WebAssembly / binaryen

Optimizer and compiler/toolchain library for WebAssembly
Apache License 2.0
7.41k stars 731 forks source link

Input validation error #1264

Open msprotz opened 6 years ago

msprotz commented 6 years ago

Hello,

Trying wasm-opt on one of my wasm files, I get:

Fatal: error in validating input

This is a relatively unhelpful error. After translating to wast, I get:

jonathan@chartreuse:~/Code/hacl-star/code/ed25519/ed25519-c (master) $ wasm-opt Ed25519.wast 
[parse exception: duplicate import (at 209:2)]Fatal: error in parsing input

which now seems to be an error in parsing rather than validating?
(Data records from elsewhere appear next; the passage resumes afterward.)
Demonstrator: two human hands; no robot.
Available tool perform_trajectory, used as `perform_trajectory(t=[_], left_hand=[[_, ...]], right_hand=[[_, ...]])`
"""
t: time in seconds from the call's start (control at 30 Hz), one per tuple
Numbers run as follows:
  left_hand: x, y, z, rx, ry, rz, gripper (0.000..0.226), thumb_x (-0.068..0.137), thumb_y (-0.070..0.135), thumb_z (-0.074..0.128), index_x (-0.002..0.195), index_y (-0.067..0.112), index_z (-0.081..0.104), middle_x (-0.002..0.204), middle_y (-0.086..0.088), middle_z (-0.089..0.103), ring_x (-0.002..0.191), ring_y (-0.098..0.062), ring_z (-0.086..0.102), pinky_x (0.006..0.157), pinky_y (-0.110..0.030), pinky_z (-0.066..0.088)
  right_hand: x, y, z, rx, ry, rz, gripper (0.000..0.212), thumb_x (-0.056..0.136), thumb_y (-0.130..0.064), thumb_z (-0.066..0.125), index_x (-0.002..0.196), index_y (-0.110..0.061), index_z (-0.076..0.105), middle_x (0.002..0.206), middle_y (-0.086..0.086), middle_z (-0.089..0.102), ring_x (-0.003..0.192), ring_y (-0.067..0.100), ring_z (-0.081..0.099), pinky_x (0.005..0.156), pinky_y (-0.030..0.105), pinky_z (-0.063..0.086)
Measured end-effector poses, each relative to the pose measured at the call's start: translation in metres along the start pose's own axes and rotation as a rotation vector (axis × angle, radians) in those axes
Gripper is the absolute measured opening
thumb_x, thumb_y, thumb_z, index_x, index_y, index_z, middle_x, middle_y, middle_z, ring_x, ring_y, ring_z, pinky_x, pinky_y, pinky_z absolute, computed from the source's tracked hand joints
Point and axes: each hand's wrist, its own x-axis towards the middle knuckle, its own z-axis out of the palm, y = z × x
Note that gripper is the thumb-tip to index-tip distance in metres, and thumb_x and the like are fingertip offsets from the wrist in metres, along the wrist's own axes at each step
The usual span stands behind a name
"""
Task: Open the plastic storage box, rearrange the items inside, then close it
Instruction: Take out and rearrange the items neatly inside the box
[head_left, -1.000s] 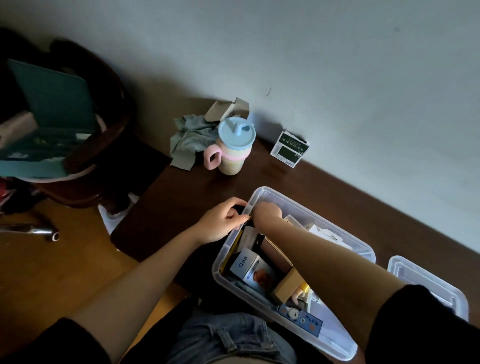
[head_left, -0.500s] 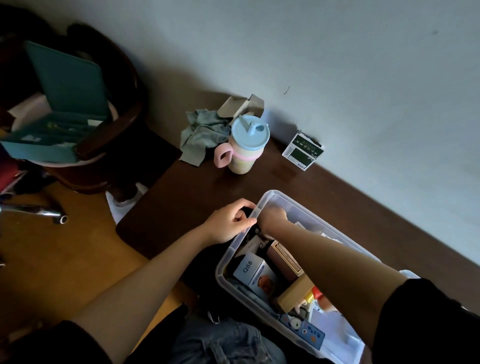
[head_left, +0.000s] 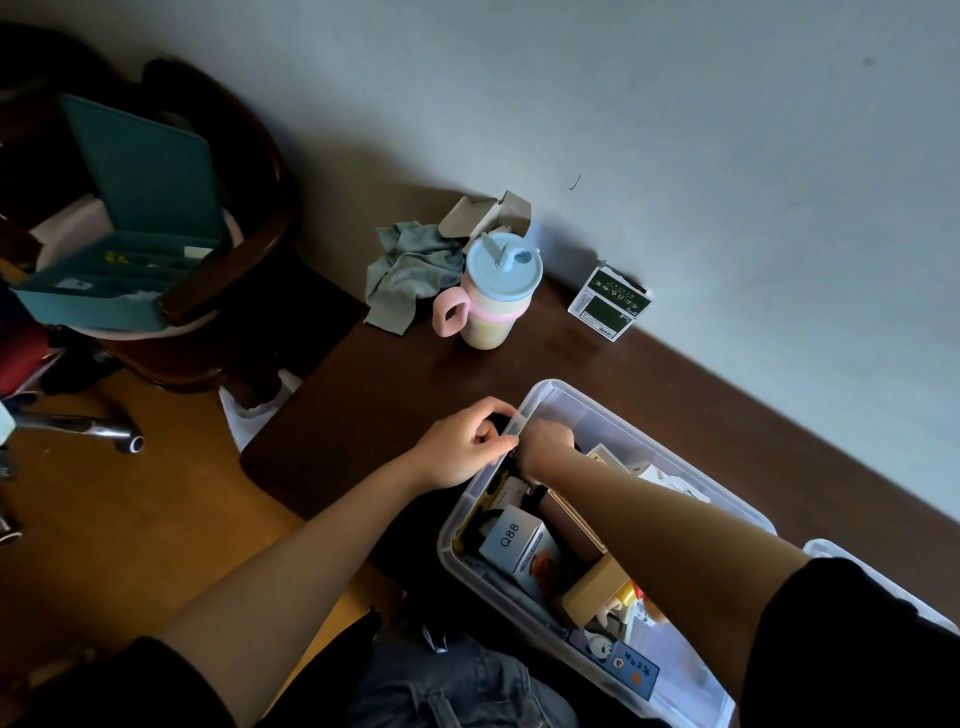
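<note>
1. Head view, largest thing first: a dark brown bench (head_left: 415, 374) runs along a pale wall (head_left: 675, 130), above a yellowish wooden floor (head_left: 104, 519).
2. A clear plastic storage box (head_left: 613, 415) sits open on the bench at its near edge, packed with small cartons. Part of a clear lid (head_left: 852, 566) lies just beside it on the right.
3. A dark wooden chair (head_left: 249, 249) stands at the left, carrying an open teal case (head_left: 140, 208).
4. The left hand (head_left: 462, 447) is outside the box at its far-left corner, fingers curled over the rim and gripping it. The right hand (head_left: 545, 441) reaches down inside that same corner, knuckles up; what its fingers pinch, if anything, cannot be told, since they are hidden.
5. A pastel cup (head_left: 493, 291) with a blue lid and a pink handle stands upright near the wall.
6. A crumpled grey-green cloth (head_left: 410, 270) lies touching the cup's left side, with an open cardboard carton (head_left: 488, 213) behind them.
7. Inside the box, a white carton marked Q88 (head_left: 514, 540) lies beside a tan carton (head_left: 592, 592).
8. A small green-and-white packet (head_left: 608, 306) leans against the wall, right of the cup.
</note>
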Motion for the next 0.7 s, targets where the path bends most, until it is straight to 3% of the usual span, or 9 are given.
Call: perform_trajectory(t=[0.33,0.43,0.57,0.63,0.7], left_hand=[[-0.001,0.001,0.001,-0.005,-0.001,-0.019,0.025,0.093,0.034,0.054,0.118,0.029,0.050,0.066,0.011,0.057,0.066,-0.009,0.052,0.077,-0.031,0.043],[-0.001,0.002,0.001,-0.004,-0.004,-0.027,0.025,0.094,0.034,0.053,0.118,0.029,0.051,0.065,0.011,0.057,0.065,-0.008,0.051,0.078,-0.031,0.043],[-0.001,0.001,0.001,0.007,-0.004,-0.040,0.025,0.093,0.037,0.053,0.117,0.033,0.050,0.063,0.014,0.057,0.059,0.001,0.049,0.071,-0.024,0.039],[0.001,0.001,0.001,0.006,-0.007,-0.035,0.025,0.093,0.036,0.053,0.117,0.032,0.050,0.062,0.014,0.057,0.058,0.002,0.048,0.071,-0.024,0.039],[0.002,0.002,0.000,-0.023,-0.023,-0.035,0.026,0.093,0.032,0.055,0.118,0.029,0.051,0.064,0.012,0.058,0.060,0.001,0.049,0.071,-0.024,0.039]], right_hand=[[0.006,-0.004,0.005,0.132,-0.018,0.046,0.020,0.089,-0.011,0.054,0.108,-0.010,0.062,0.105,0.002,0.062,0.104,0.020,0.061,0.075,0.024,0.048],[0.007,0.004,-0.001,0.218,-0.033,0.033,0.005,0.087,-0.007,0.053,0.087,-0.010,0.057,0.081,0.001,0.052,0.096,0.022,0.062,0.068,0.025,0.047],[0.001,0.012,-0.010,0.369,-0.019,-0.011,0.030,0.088,-0.008,0.050,0.061,-0.015,0.039,0.065,-0.003,0.039,0.079,0.019,0.051,0.058,0.026,0.039],[-0.008,0.016,-0.016,0.499,0.012,-0.009,0.028,0.088,-0.019,0.054,0.062,-0.018,0.046,0.065,-0.004,0.047,0.076,0.016,0.051,0.058,0.026,0.039],[-0.019,0.024,-0.022,0.617,0.056,-0.022,0.015,0.085,-0.020,0.059,0.076,-0.010,0.064,0.074,0.002,0.061,0.075,0.014,0.054,0.057,0.022,0.041]])
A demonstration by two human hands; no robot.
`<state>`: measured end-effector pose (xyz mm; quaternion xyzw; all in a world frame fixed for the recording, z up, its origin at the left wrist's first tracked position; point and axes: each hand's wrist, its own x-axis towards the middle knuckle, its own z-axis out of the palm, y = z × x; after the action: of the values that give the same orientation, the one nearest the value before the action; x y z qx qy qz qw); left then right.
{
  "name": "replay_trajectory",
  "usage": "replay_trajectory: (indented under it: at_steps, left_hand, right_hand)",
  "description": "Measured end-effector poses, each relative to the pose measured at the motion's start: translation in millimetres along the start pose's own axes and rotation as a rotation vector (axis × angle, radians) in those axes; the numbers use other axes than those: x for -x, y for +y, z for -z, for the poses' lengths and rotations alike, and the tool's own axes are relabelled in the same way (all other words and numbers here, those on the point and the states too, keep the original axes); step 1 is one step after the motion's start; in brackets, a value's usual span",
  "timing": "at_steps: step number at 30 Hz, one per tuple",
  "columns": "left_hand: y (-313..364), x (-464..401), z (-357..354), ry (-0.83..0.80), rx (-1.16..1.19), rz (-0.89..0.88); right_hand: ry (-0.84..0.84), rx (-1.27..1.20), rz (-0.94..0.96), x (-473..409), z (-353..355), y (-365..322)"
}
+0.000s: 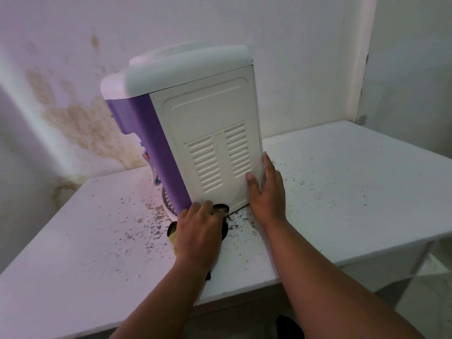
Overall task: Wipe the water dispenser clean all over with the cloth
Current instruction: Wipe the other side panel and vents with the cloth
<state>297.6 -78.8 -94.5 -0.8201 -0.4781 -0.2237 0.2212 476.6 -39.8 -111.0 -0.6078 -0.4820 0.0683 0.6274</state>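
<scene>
Water dispenser [208,133]: white body with purple front panel, white rounded top; stands on the table toward its far left, tilted, its near bottom edge lifted; vented back panel faces near.
Taps: small red and blue fittings on the far-left face [146,156], partly hidden.
Left hand [198,228]: at the near bottom corner of the dispenser, fingers curled down over the cloth, knuckles touching the purple edge.
Cloth [173,237]: dark with a yellowish patch, mostly covered by the left hand; lies on the table just under the raised edge.
Right hand [266,189]: fingers straight and together, flat along the right bottom corner of the back panel, thumb laid on the vented face.
Table [354,187]: white top, scattered with dark specks and brownish smears, thickest around the dispenser's base and to its near left; a near corner sits just right of the forearms.
Wall [73,123]: white, with large brown stains on the left behind the dispenser, running down to table level.
Corner: a wall edge rises at far right [364,57].
Floor: pale tiles at near right [430,285]; a dark object at the bottom edge cannot be identified.
</scene>
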Motion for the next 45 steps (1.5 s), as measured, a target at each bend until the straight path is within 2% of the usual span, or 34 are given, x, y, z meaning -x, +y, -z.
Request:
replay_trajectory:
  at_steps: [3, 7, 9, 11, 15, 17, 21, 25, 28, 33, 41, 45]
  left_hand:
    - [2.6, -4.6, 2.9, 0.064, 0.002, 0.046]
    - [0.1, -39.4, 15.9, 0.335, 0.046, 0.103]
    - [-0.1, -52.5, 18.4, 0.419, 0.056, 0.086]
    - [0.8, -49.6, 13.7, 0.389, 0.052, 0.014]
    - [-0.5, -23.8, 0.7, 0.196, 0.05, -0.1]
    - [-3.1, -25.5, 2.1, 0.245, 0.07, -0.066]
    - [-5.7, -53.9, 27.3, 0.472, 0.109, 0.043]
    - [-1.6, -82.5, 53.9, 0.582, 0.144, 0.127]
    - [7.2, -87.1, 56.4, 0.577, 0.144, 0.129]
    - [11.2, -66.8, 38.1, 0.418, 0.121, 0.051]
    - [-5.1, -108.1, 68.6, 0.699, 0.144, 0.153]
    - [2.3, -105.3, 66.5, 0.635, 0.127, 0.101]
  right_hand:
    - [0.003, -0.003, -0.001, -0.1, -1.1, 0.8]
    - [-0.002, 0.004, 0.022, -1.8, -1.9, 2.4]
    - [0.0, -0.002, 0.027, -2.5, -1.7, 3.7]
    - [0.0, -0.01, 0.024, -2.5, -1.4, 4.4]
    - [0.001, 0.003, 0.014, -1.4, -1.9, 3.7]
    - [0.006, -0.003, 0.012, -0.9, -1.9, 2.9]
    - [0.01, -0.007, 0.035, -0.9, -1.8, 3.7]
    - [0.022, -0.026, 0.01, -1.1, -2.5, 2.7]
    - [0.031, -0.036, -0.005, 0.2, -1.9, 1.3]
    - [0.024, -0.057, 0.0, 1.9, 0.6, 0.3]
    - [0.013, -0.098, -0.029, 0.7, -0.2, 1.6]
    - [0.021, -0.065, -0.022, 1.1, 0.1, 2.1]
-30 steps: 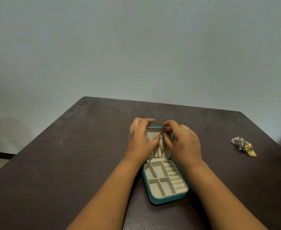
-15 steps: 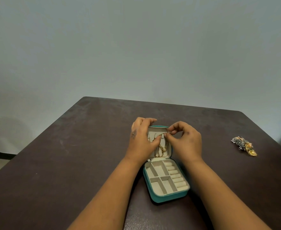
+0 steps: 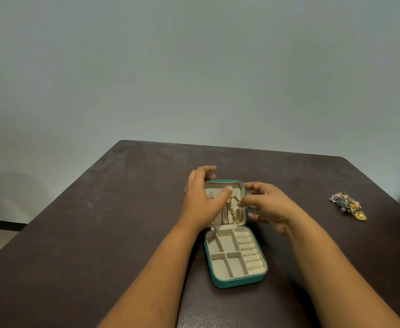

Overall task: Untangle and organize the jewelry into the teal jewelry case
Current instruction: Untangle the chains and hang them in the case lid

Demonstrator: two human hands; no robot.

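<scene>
Half a second ago the right hand (image 3: 268,204) was pinching something at the top of the lid; now it has drawn back to the right edge of the lid, its fingers loosely curled with no grip on anything. The left hand (image 3: 201,202) has shifted little: its fingers curl over the far left corner of the lid, and its thumb lies across the lining, in a grip on the lid itself. The teal jewelry case (image 3: 235,281) lies open in the middle of the table (image 3: 99,233) as before, lid on the far side. Gold chains (image 3: 230,210) hang against the lid's lining between the two hands. The near half shows beige compartments and a row of ring rolls on its right side. The left hand hides the left part of the lid.

Well apart, near the table's right edge, lies a tangled jewelry pile (image 3: 348,205) of gold and silver pieces.

The table is dark brown and scuffed, standing before a plain pale wall (image 3: 194,67).
</scene>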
jonathan@chartreuse:~/Code/hacl-star/code/ed25519/ed25519-c (master) $ sed -n 209,210p Ed25519.wast
  (import "Kremlin" "data_start" (global $0 i32))
  (import "C" "exit_success" (global $1 i32))

There is no Kremlin.wast or Kremlin.wasm in the current directory as I expect these to be passed by the outer Javascript environment when instantiating the Ed25519 module.

Thanks!

Jonathan

kripken commented 6 years ago

Very odd about the wasm error message - the validator should emit a complete message. In fact there is a PR that shortens it since it was too long ;) So something is going wrong on your file somehow. Perhaps are you just viewing stdout or stderr and not both, and we emit to the other? If that's not it, can you provide the wasm file, to reproduce the problem?

Is the wast parsing error looks correct (duplicate import)? If not, please provide the wast too. Note btw that the errors you see on wast and wasm files may differ, as how they are parsed is not identical - wasts are parsed in multiple passes, in particular. So what is a validation error may be a parse error in the other, but ignoring that, what is invalid in one should be invalid in the other, and only then.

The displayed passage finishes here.